Sangre y arena de un cofrade jesuita
Una asfixiante carga de impotencia sintieron y presintieron los médicos aquella aciaga tarde del 3 de septiembre de mil novecientos setenta y tres. El infortunio, la calamidad, los coágulos de la malaventura, los designios divinos, cayeron y descendieron por las bravas –casi a quemarropa- hacia los abismos de la tragedia… La sonrisa se tornó grito, espasmo, quietud, dique seco. Y hubo un bolígrafo verde esperanza que, astillado ya por el golpe, saltó –crepitante- como un estertor de la nada. Y había una sotana tendida en el suelo. Flor sesgada. Así camina –como una gigantea caprichosa- la gloria del mundo. Así se moldura los espectros de lo inesperado. Así se rotula la faramalla, el bullebulle, el suspense del fin de nuestros días.
Aconteció todo en un pispas. En el santiamén (crepuscular) de la fuerza del sino. Una muy modesta motocicleta de sacerdote jesuita –de albo corazón tan bueno y ternísimo como el mismo pan de Dios- se encaminaba –tenaz y siempre risueña- al servicio del más necesitado. Dos ruedas en el gira/gira de la fraternidad sin distancias. Dos ruedas cumpliendo y cumplimentando la rutina diaria. Dos ruedas como la noria del Evangelio andante. Dos ruedas como el milagro candeal del amor al prójimo.

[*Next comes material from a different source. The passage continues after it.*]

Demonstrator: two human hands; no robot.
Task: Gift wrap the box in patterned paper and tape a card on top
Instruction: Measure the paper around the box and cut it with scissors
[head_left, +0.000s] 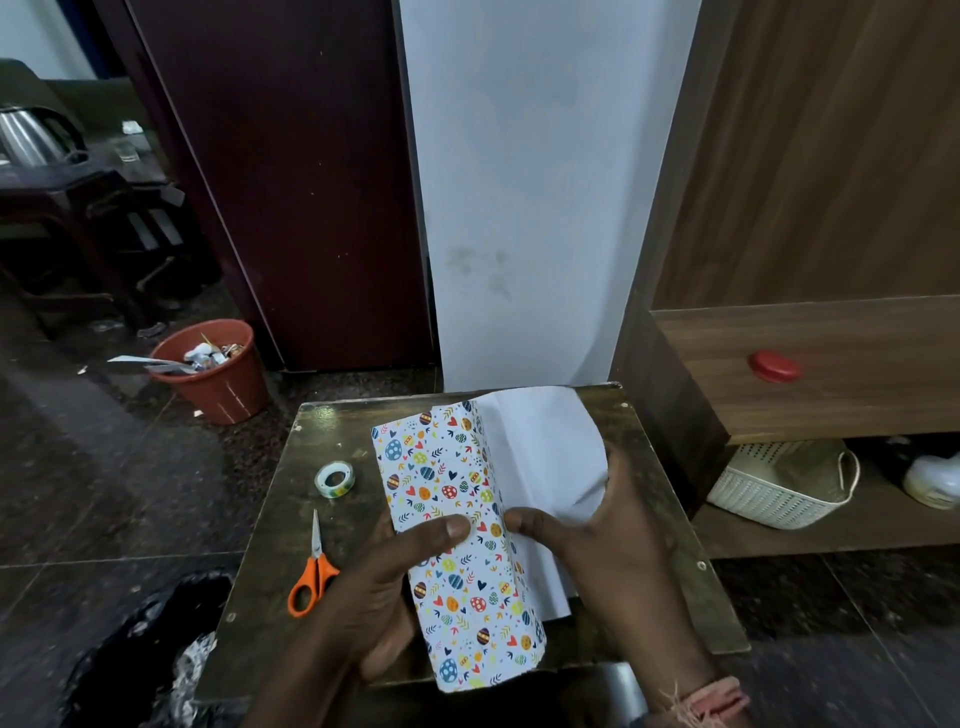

Ocurrió hace ya la friolera de cuarenta y tantos años. Una calle cualquiera de Sevilla todavía aplanada por el solano de la canícula. Signo y viento de la hora -¿verdad don José María Pemán?- que aquella tarde tiñó de drama la herrumbre de lo absurdo. Sol y son de vida como anticipo de sombra y comba acunada entre el visto y no visto –entre el ser o no ser-, entre la fugacidad y la caducidad de la carne…
Y el funesto destino de un camión cargado de vigas de hierro y el frenazo sin ton ni son, y la suerte otra vez cargada por el diablo, y el zarpazo de un crujido seco, y la motocicleta que se empotra –de hoz y coz- en la trasera del camión y el lamento del verso roto de nuevo describiendo y rescribiendo las glosas –ennegrecidas como una ceniza de brisa y espuma- del discípulo de Cristo malogrado, -apresado y aprensado-, atrapado y maniatado en las trenzas de la Parca.
Nada pudieron hacer los efectivos sanitarios… Tenía la femoral atravesada, perforada, traspasada de parte a parte como si la cornamenta de un toro, de un morlaco trashumante y traicionero –negro como el acecho de la muerte- hubiese sembrado de sangre y arena –las hubo: sangre y arena-, hubiese sembrado, sí, el asfalto del “supremum vale” (del adiós para siempre), de la metáfora hiperbólica de un imposible, de las lagrimas del contrarreloj con agujas de testamento vitalicio: la víctima –mirada clara, expresión celeste- que respondía al nombre de Pedro Guerrero yacía ya moribundo sobre la autopista hacia el cielo de aquel accidente que musitó en sus labios las últimas y clementes palabras del santo que todo lo perdona, que todo lo moldea en los hornos de la misericordia: “El conductor, el camionero, no ha tenido la culpa, no ha tenido la culpa. La culpa ha sido mía, sólo mía”.
No cupo entonces mayor grandeza cristiana en menor timbre de voz. Ya ven ustedes cómo las gastaba Pedro Guerrero. Absolviendo, perdonando –amando a mansalva- incluso cuando la pérdida del conocimiento alumbraba sin embargo –y sin ambages- el ambivalente portalón de la gloria. Y Sevilla se cubrió de luto, como de luto se cubriese Jerez, el Puerto de Santa María, la piedad popular, el fragor de un lloro colectivo y la entera Iglesia Universal. Enmudecieron los tímpanos del Hondo Sur. Enmudecieron, en efecto, de dolor… De dolor pero no de olvido, nunca jamás de olvido… ¿Cómo olvidar, cofrades ahítos de justicia, la herencia de quien –antes de que cantara su primera misa- había sido ad maiorem Dei gloriam primer Hermano Mayor de las Hermandades de las Cinco Llagas y del Amor y Sacrificio?